Mathematical Optimisation

Categories

Digital Transformation
 Specialized Module Courses
University: University of Trieste
ECTS: 6
BC/AC: BC
Modality: hybrid
Start date: 03.03.2025
End date: 30.05.2025
Time: TBC
Language: English

Description

This course explores topics closely related to one or more goals of the United Nations 2030 Agenda for Sustainable Development (SDGs). Subjects: The scope of integer and combinatorial optimization, Linear programming, Network flow problems, Integer Programming, Combinatorial optimization, Heuristic algorithms, Relaxation techniques, Dynamic programming, Introducing python and Gurobi for optimisation.

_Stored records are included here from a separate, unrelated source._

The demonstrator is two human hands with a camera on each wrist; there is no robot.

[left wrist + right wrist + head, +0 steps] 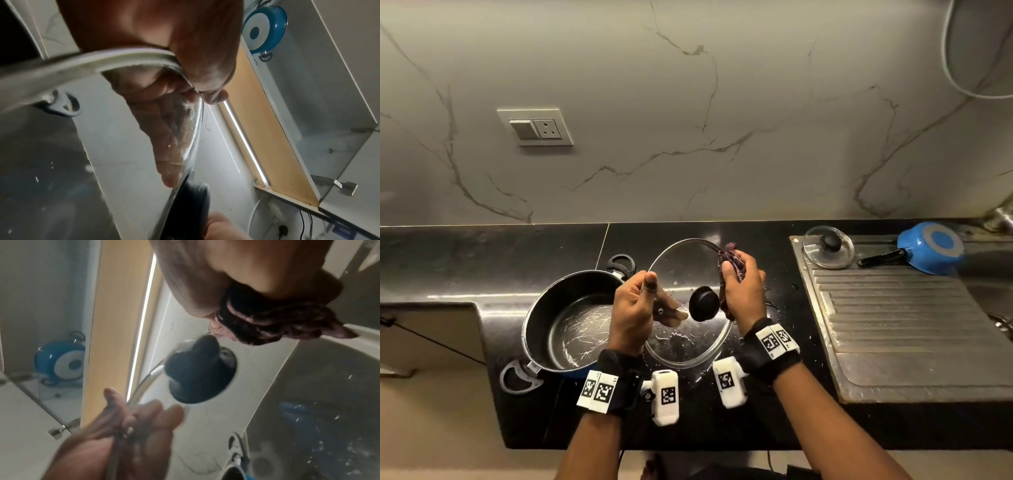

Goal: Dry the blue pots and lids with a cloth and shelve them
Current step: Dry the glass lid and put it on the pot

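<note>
I hold a large glass lid point(681, 346) with a black knob point(703, 303) tilted above the black counter. My left hand point(650, 291) pinches its left rim, thumb over the edge and fingers behind the glass; the left wrist view shows the left hand point(185, 91) on the metal rim point(127, 56). My right hand point(739, 284) grips a dark maroon cloth point(732, 257) against the lid's upper right rim. In the right wrist view the cloth point(277, 321) bunches under the right hand point(205, 288), just above the knob point(201, 369). A large blue pot point(571, 322) stands open-side up at left.
A small glass lid point(828, 247) and an upturned blue saucepan point(928, 248) lie at the back of the steel drainboard point(893, 325). Another blue pot point(264, 30) sits upside down in the overhead cabinet. Water drops lie on the counter point(448, 260) under the lid.
</note>
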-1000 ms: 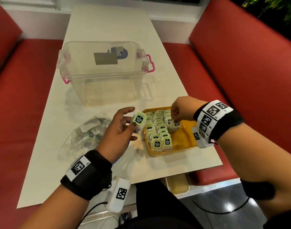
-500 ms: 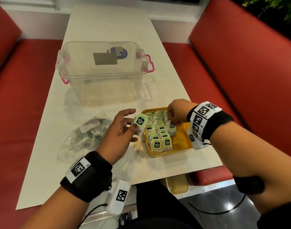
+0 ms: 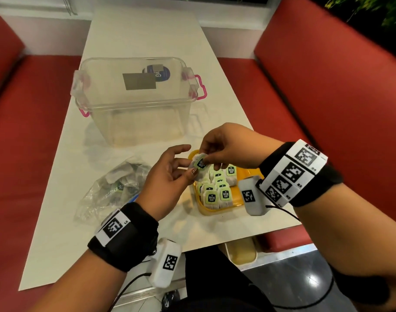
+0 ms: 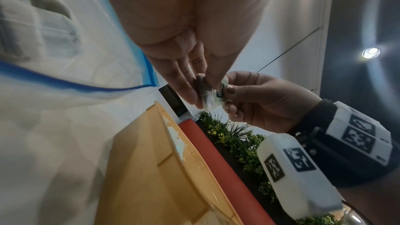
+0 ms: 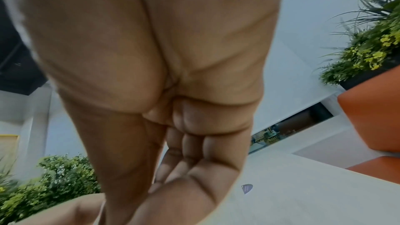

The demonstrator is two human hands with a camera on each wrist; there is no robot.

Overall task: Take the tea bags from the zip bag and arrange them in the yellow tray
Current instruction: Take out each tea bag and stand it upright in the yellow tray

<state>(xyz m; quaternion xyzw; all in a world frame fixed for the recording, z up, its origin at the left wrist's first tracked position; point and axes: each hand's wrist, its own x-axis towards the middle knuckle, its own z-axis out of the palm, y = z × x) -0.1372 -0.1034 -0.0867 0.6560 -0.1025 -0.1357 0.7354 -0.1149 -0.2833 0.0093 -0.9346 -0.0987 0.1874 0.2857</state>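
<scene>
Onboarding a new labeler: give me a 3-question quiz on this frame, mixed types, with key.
1. True or false: both hands pinch the same tea bag.
2. Multiple choice: the zip bag lies (A) inside the clear bin, (B) on the table, on the left hand's side, (C) in the tray.
3. Fill in: the bags already placed stand in rows in the yellow ____.

Key:
1. True: the left hand and right hand meet on it above the tray's far corner.
2. B.
3. tray.
</scene>
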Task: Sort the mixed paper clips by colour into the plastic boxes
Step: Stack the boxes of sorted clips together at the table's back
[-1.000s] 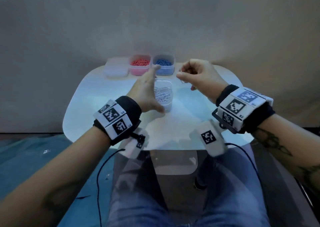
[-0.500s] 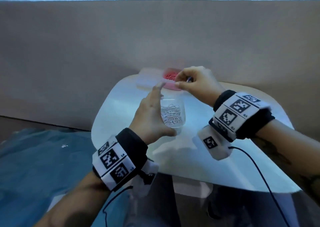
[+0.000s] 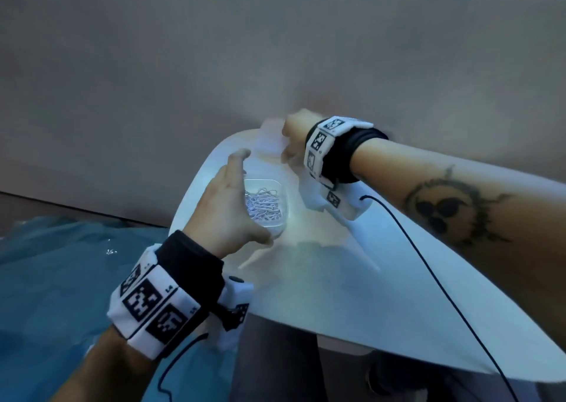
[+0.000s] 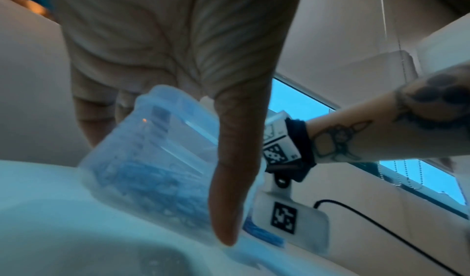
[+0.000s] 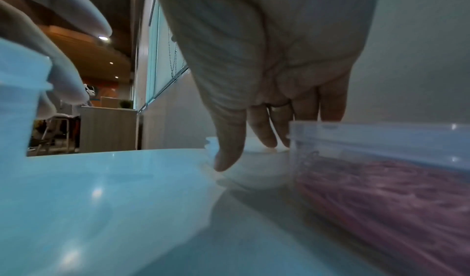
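A clear plastic box of white paper clips sits mid-table. My left hand grips it, thumb on the near side and fingers on the far side. In the left wrist view the clear box looks tilted under my left hand. My right hand reaches across to a white box at the table's far edge. In the right wrist view my right hand has its thumb on the side of the white box and its fingers on top. No clip shows in it.
A box of red clips stands right beside the white box. A bit of the blue clips shows behind my left thumb. The white round table stands close to a beige wall. A black cable trails across the table from my right wrist.
My right hand, which pinched a small clip above the clear box, has moved to the far white box and lowered onto it. The left hand stayed on the clear box. The head view swung left.
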`<action>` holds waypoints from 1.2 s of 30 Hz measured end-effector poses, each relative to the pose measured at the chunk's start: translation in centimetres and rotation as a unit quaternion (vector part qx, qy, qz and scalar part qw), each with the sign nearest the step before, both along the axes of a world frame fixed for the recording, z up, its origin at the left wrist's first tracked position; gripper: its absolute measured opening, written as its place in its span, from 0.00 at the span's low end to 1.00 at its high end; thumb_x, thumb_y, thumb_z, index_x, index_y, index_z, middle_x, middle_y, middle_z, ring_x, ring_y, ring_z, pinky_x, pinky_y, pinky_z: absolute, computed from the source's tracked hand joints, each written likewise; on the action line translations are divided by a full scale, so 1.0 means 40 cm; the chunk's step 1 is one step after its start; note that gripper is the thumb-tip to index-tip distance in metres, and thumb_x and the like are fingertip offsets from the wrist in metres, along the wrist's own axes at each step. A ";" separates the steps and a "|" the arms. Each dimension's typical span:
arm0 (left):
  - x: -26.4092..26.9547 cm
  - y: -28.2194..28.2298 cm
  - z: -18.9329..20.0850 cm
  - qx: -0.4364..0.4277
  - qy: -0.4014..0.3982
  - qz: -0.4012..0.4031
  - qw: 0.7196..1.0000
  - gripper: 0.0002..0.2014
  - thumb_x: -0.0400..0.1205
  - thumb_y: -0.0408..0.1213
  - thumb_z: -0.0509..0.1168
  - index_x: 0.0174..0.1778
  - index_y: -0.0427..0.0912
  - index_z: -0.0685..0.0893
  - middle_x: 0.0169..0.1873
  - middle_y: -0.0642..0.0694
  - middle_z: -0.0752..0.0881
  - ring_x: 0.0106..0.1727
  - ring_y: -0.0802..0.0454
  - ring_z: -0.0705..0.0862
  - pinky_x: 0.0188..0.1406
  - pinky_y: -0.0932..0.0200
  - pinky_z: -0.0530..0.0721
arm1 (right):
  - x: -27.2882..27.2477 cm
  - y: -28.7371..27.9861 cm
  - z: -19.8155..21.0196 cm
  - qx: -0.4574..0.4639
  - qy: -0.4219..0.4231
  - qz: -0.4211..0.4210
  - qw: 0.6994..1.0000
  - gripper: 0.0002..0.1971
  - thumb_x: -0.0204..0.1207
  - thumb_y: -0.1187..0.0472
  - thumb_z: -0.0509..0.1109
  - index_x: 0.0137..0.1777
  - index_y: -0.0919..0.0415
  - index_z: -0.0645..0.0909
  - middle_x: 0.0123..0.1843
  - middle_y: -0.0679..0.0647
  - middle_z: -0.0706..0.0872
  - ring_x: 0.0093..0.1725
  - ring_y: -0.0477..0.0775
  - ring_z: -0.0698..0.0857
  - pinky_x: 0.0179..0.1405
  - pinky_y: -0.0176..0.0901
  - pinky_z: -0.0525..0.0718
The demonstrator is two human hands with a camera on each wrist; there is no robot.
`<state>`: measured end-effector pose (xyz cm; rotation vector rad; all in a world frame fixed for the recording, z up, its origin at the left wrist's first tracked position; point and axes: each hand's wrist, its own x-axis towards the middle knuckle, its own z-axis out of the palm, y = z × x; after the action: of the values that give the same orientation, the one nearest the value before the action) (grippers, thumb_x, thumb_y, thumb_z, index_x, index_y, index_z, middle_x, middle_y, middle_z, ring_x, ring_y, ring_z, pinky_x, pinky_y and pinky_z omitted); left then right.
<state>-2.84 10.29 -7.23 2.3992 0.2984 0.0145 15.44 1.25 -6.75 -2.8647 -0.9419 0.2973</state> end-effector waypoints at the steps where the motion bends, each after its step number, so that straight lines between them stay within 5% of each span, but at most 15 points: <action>1: -0.001 0.000 -0.001 -0.004 -0.001 0.001 1.000 0.60 0.54 0.32 0.84 0.78 0.51 0.54 0.65 0.46 0.72 0.68 0.52 0.71 0.54 0.66 0.65 | 0.007 0.008 0.005 0.003 0.002 0.000 1.000 0.23 0.75 0.53 0.70 0.67 0.64 0.76 0.68 0.62 0.79 0.67 0.63 0.78 0.63 0.49 0.76; 3: 0.000 -0.007 -0.002 -0.014 -0.004 0.002 1.000 0.60 0.54 0.33 0.84 0.78 0.51 0.54 0.66 0.46 0.72 0.67 0.52 0.71 0.54 0.66 0.65 | -0.001 0.015 0.036 0.044 -0.001 -0.005 0.999 0.19 0.79 0.53 0.65 0.63 0.66 0.80 0.63 0.61 0.83 0.63 0.61 0.81 0.59 0.47 0.79; 5: 0.007 -0.021 -0.003 -0.019 -0.014 0.002 1.000 0.60 0.54 0.32 0.84 0.78 0.50 0.55 0.67 0.46 0.72 0.68 0.51 0.70 0.56 0.65 0.66 | -0.014 0.008 0.084 0.128 -0.040 -0.028 0.991 0.13 0.81 0.55 0.60 0.44 0.62 0.82 0.55 0.63 0.84 0.58 0.61 0.82 0.49 0.46 0.77; 7: 0.019 -0.034 -0.002 -0.015 -0.030 0.003 0.999 0.59 0.54 0.32 0.84 0.78 0.49 0.56 0.67 0.45 0.71 0.69 0.49 0.70 0.56 0.64 0.66 | -0.034 -0.033 0.139 0.224 -0.091 -0.038 0.969 0.16 0.81 0.59 0.56 0.30 0.52 0.62 0.51 0.66 0.81 0.55 0.63 0.80 0.47 0.49 0.71; 10: 0.041 -0.054 0.021 -0.024 -0.069 -0.011 0.997 0.55 0.55 0.30 0.83 0.76 0.46 0.59 0.65 0.45 0.72 0.67 0.50 0.71 0.55 0.67 0.67 | -0.079 -0.142 0.194 0.414 0.050 -0.088 0.904 0.14 0.82 0.64 0.52 0.34 0.51 0.62 0.38 0.56 0.78 0.37 0.56 0.81 0.37 0.45 0.78; 14: 0.073 -0.097 0.082 -0.016 -0.137 -0.046 0.989 0.55 0.53 0.32 0.84 0.75 0.45 0.60 0.62 0.45 0.74 0.64 0.49 0.74 0.59 0.63 0.72 | -0.159 -0.277 0.198 0.448 0.199 -0.122 0.863 0.14 0.76 0.70 0.51 0.39 0.54 0.74 0.33 0.51 0.75 0.25 0.43 0.76 0.23 0.31 0.78; 17: 0.075 -0.152 0.121 -0.039 -0.174 -0.097 0.979 0.57 0.51 0.35 0.83 0.75 0.45 0.60 0.56 0.48 0.77 0.61 0.49 0.77 0.62 0.61 0.77 | -0.212 -0.335 0.176 0.443 0.253 -0.105 0.854 0.11 0.79 0.68 0.58 0.41 0.55 0.77 0.35 0.49 0.78 0.28 0.43 0.78 0.30 0.34 0.77; 19: 0.066 -0.184 0.127 -0.066 -0.181 -0.128 0.973 0.57 0.51 0.34 0.83 0.75 0.44 0.59 0.54 0.48 0.78 0.58 0.52 0.79 0.56 0.71 0.77 | -0.243 -0.364 0.160 0.435 0.268 -0.080 0.856 0.02 0.80 0.59 0.64 0.48 0.55 0.78 0.39 0.49 0.80 0.35 0.45 0.79 0.34 0.37 0.76; 23: 0.032 -0.236 0.102 -0.113 -0.183 -0.162 0.963 0.57 0.49 0.37 0.82 0.74 0.45 0.60 0.54 0.52 0.79 0.59 0.56 0.79 0.55 0.70 0.78 | -0.289 -0.420 0.133 0.447 0.263 -0.096 0.850 0.10 0.76 0.56 0.67 0.56 0.54 0.78 0.44 0.47 0.82 0.35 0.41 0.82 0.30 0.31 0.78; 25: 0.020 -0.263 0.095 -0.143 -0.168 -0.197 0.955 0.58 0.50 0.30 0.85 0.74 0.43 0.60 0.51 0.57 0.77 0.55 0.72 0.77 0.49 0.78 0.76 | -0.310 -0.455 0.131 0.424 0.304 -0.106 0.846 0.15 0.73 0.51 0.67 0.59 0.54 0.78 0.44 0.46 0.85 0.35 0.40 0.85 0.27 0.31 0.80; 27: 0.016 -0.288 0.096 -0.166 -0.161 -0.234 0.944 0.58 0.51 0.27 0.84 0.75 0.42 0.59 0.50 0.55 0.76 0.48 0.77 0.77 0.44 0.81 0.76 | -0.328 -0.499 0.132 0.389 0.337 -0.110 0.850 0.20 0.70 0.44 0.67 0.60 0.51 0.79 0.42 0.45 0.87 0.36 0.42 0.87 0.28 0.34 0.81; 32: -0.027 -0.373 0.059 -0.234 -0.148 -0.281 0.919 0.56 0.51 0.42 0.81 0.74 0.48 0.57 0.60 0.52 0.77 0.62 0.57 0.79 0.62 0.62 0.81 | -0.381 -0.603 0.104 0.382 0.375 -0.153 0.830 0.24 0.69 0.42 0.69 0.64 0.49 0.80 0.48 0.53 0.87 0.40 0.49 0.85 0.27 0.37 0.81; 36: -0.078 -0.424 0.023 -0.317 0.030 -0.289 0.903 0.52 0.63 0.33 0.81 0.75 0.50 0.53 0.62 0.55 0.75 0.61 0.57 0.81 0.59 0.61 0.83 | -0.432 -0.649 0.057 0.405 0.358 -0.204 0.816 0.23 0.66 0.45 0.71 0.56 0.60 0.82 0.44 0.56 0.85 0.37 0.49 0.85 0.27 0.38 0.81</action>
<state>-5.98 -6.67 -6.31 1.7517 -0.3490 -0.3731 -1.86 -24.71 -4.48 -1.8296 -0.1899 0.6624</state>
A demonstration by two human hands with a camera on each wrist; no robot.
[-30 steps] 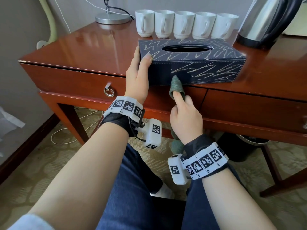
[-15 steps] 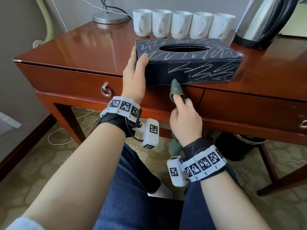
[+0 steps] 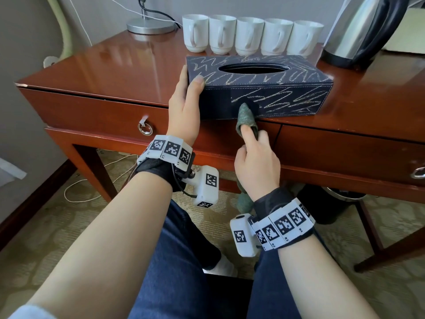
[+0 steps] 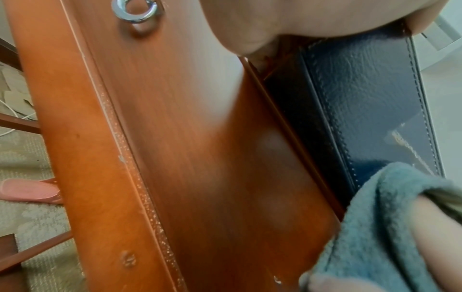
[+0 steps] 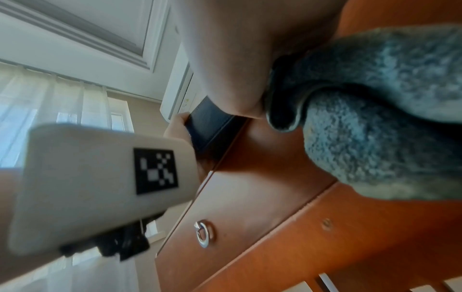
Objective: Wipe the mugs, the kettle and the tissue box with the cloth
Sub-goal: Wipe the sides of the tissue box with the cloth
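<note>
A dark blue tissue box (image 3: 264, 88) with pale scribbles lies at the desk's front edge. My left hand (image 3: 186, 107) grips its left end, thumb on the top corner. My right hand (image 3: 255, 162) holds a grey-green cloth (image 3: 245, 116) wrapped over the outstretched forefinger, and the cloth tip presses on the box's front face; the rest of the cloth hangs under the wrist. The cloth (image 5: 375, 110) fills the right wrist view, and the box's front (image 4: 370, 110) shows in the left wrist view. Several white mugs (image 3: 248, 34) stand in a row behind the box. A steel kettle (image 3: 361, 28) stands at the back right.
The red-brown desk (image 3: 119, 72) has two drawers with ring pulls (image 3: 145, 128). A lamp base (image 3: 150, 26) with cables sits at the back left. A dark bin (image 3: 331, 203) stands under the desk on the right. A cord lies on the carpet (image 3: 57, 212).
The cloth tip has slid a short way right along the box's front face. The left hand keeps its grip on the box's end.
</note>
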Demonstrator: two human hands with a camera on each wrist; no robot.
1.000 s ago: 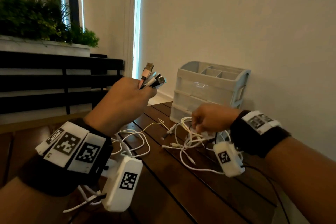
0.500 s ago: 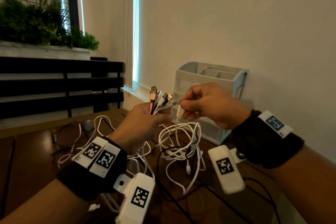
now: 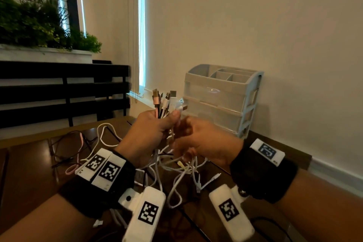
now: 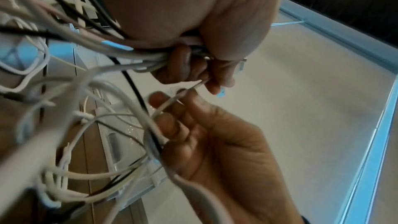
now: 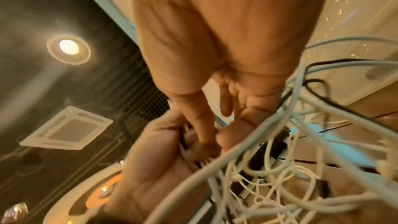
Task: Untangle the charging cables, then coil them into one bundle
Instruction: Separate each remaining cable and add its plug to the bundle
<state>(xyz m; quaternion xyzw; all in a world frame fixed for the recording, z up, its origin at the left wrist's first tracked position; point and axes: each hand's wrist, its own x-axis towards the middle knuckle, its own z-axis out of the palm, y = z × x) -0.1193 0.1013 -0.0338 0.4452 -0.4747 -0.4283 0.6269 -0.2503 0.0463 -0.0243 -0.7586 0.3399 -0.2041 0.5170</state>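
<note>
My left hand (image 3: 153, 129) is raised above the table and grips a bunch of cable ends, whose plugs (image 3: 167, 102) stick up from the fist: one pink, the rest white, dark and metal. The cables hang down from it into a white tangle (image 3: 180, 169) on the table. Just right of and below it is my right hand (image 3: 198, 141), blurred. In the left wrist view the right hand (image 4: 176, 105) has its fingers curled round a thin white cable (image 4: 172, 101) that runs up into the left hand (image 4: 193, 67).
A grey plastic drawer organizer (image 3: 222, 100) stands against the wall just behind the hands. Pink and black cables (image 3: 72, 149) trail over the dark wooden table (image 3: 29, 173) at the left. A planter (image 3: 39, 25) and a black railing lie beyond the table.
The right hand brought a white plug up to the left hand's bunch, where it now sits, and has dropped lower along that cable. The left hand rose a little.
</note>
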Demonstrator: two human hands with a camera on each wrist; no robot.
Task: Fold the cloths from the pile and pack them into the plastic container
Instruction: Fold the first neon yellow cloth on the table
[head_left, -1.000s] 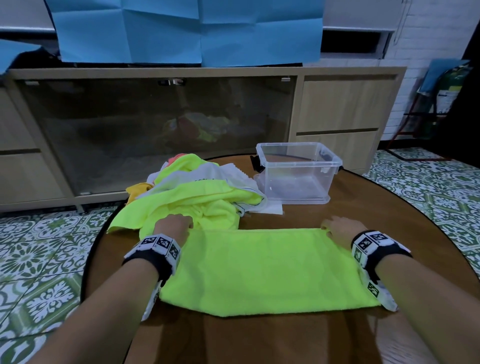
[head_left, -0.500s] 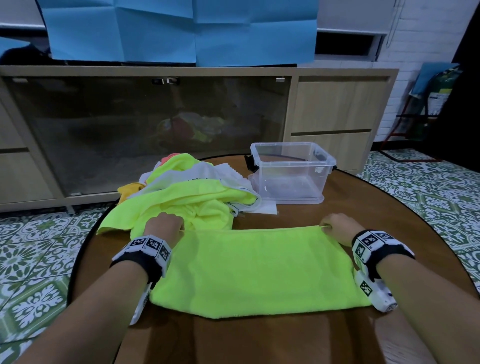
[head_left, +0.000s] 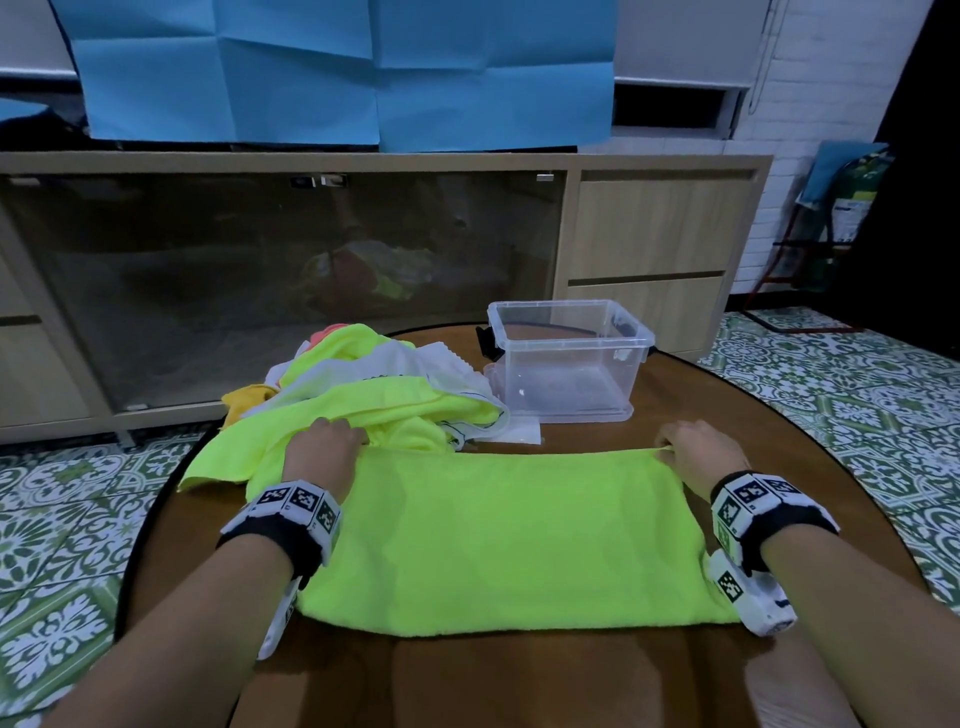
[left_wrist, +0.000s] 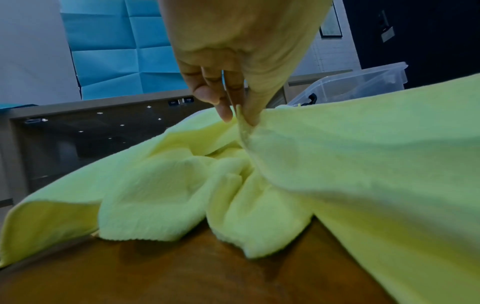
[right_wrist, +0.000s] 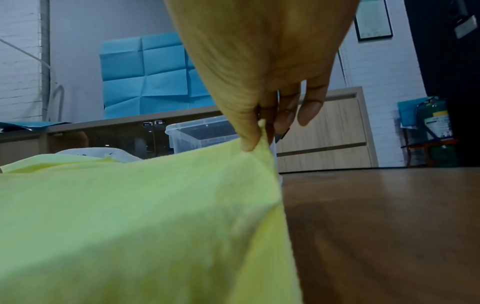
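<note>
A neon-yellow cloth (head_left: 509, 540) lies spread as a wide rectangle on the round wooden table (head_left: 571, 675). My left hand (head_left: 324, 449) pinches its far left corner (left_wrist: 244, 121) between thumb and fingers. My right hand (head_left: 698, 452) pinches the far right corner (right_wrist: 261, 139) the same way, lifting it a little off the table. Behind the left hand sits the pile of cloths (head_left: 374, 395), yellow, white and orange. The clear plastic container (head_left: 566, 358) stands empty and open at the back, right of the pile.
A long wooden cabinet (head_left: 654, 239) with dark glass doors runs behind the table. Blue paper sheets (head_left: 337, 67) hang on the wall above it. Patterned tile floor (head_left: 857, 384) surrounds the table; a fire extinguisher (head_left: 852, 208) stands at the far right.
Both hands keep their pinch on the far corners of the yellow cloth. The cloth looks slightly tauter and flatter along its far edge; the head view shifted a little.
</note>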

Goals: capability of formulating a discrete optimization model to maximize or minimize a function of many variables subject to (i) equality and inequality constraints, and (ii) integrality restrictions on some or all of the variables, capability of solving optimization models relying either on ad-hoc (e.g., Gurobi) or open-source (e.g., python) software in different application areas, such as production planning and scheduling, logistics and transportation, health care, and telecommunications. understanding how to translate a verbal description of a real-life optimization problem into a solvable mathematical formulation. capability of explaining to a wide audience, both in verbal and graphical terms, in a formally precise albeit simple way the meaning of the various results that are usually obtained from a linear programming optimization model (e.g., dual and slack variables, optimality gap, branch-and-bound search criterion, etc.). Capability of autonomously integrating different sources (textbooks, literature papers, optimization softwares, programming codes and libraries) to replicate and enhance existing formulations or designing new ones for real-life optimization problems.